Generation is a short novel that contains a huge amount, taking place over eighty years, three continents and three generations.
At its heart is Áine, a recently divorced woman in her thirties who wants some kind of escape from her life in Ireland: from her ex-husband and his pregnant girlfriend, her mundane job and unexciting love life. So she goes to stay for a few weeks on an organic farm near Chicago, with her six-year-old daughter Daisy. The trip doesn't turn out as she imagined it would, and that summer will have unforeseeable consequences for everyone involved.
Ambitious and gripping, Generation moves effortlessly from the smallest of details to the largest of canvases, as the repercussions of the decisions taken by parents play out in the lives of their children for years to come.
Source: hodder.co.uk
This is a book that leaves you reflecting about many of the peripheral characters. I have a soft spot for Carlos, and for Yehudit. And the first chapter about the Irish miner going to Canada still gives me a lump in my throat no matter how many times I read it.

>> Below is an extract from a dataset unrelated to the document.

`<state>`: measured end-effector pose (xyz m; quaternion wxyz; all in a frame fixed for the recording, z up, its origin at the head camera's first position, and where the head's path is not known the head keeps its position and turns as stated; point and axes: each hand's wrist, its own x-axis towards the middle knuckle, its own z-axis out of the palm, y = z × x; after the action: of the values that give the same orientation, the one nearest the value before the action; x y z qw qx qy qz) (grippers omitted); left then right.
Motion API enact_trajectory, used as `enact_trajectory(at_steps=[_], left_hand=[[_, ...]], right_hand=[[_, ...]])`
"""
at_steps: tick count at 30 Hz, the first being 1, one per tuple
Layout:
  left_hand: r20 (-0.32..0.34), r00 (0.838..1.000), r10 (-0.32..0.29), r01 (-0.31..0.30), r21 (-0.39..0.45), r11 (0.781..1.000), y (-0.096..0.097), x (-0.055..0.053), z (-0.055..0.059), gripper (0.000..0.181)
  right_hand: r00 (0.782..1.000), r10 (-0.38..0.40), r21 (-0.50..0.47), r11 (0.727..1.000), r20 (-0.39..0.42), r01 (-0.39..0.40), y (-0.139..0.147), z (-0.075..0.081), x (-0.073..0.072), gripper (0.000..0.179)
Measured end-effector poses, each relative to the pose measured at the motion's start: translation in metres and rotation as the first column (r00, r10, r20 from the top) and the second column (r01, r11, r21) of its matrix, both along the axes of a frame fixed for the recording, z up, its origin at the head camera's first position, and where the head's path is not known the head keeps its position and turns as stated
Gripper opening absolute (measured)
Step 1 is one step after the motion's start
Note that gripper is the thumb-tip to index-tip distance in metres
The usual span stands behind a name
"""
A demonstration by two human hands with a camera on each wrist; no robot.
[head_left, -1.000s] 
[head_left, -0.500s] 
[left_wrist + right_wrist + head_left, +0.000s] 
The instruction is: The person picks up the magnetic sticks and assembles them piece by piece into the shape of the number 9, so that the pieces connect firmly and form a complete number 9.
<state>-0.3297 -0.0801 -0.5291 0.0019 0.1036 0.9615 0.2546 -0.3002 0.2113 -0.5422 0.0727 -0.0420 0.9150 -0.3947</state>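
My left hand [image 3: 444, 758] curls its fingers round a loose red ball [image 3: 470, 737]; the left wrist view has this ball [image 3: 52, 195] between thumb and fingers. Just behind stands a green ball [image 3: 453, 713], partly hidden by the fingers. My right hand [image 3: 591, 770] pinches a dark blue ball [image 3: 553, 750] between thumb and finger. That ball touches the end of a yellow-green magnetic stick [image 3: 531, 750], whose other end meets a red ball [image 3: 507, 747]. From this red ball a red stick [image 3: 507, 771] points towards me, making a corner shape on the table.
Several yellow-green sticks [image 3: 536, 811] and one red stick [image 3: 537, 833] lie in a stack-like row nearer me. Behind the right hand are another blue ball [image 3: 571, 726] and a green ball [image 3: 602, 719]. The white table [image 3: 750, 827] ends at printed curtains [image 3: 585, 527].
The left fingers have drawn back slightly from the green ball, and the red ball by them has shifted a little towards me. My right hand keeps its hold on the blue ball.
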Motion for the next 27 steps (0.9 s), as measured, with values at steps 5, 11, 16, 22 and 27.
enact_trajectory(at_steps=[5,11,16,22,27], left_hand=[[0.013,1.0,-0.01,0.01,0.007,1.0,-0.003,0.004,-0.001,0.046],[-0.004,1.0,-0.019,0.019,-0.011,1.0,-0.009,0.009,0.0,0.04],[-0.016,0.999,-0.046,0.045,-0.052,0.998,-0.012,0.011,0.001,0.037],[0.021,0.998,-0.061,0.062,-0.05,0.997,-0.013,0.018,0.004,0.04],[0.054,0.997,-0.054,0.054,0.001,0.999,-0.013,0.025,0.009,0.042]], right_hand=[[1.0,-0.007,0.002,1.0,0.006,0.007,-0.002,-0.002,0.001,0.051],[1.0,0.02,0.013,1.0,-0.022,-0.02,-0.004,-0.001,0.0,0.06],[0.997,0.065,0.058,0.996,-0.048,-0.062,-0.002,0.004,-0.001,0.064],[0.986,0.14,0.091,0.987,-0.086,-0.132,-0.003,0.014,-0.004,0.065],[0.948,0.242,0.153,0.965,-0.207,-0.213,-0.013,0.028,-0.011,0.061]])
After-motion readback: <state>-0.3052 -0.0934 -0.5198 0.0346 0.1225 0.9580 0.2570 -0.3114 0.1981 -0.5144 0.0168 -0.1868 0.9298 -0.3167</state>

It was exciting to be in Dublin on publication day. We managed to drop into a few bookshops to see if we could spot it in the wild fending for itself. We found it first in Hodges Figgis: Here’s Paula looking slightly embarrassed at the paparazzi who followed her in.
Launched by Lia Mills, who had nothing but nice things to say, and Tom Morris from The Stinging Fly was there to say a few words on behalf of editor Mark Richards.
Lia Mills
And the reviews are coming in and saying all the nicest things. Christina Patterson from The Sunday Times says 'The voices are beautifully woven together, and the prose has a weight and resonance way beyond the book's slender length' and compares the prose to Raymond Carver’s which is something to cut out and pin over the writing desk.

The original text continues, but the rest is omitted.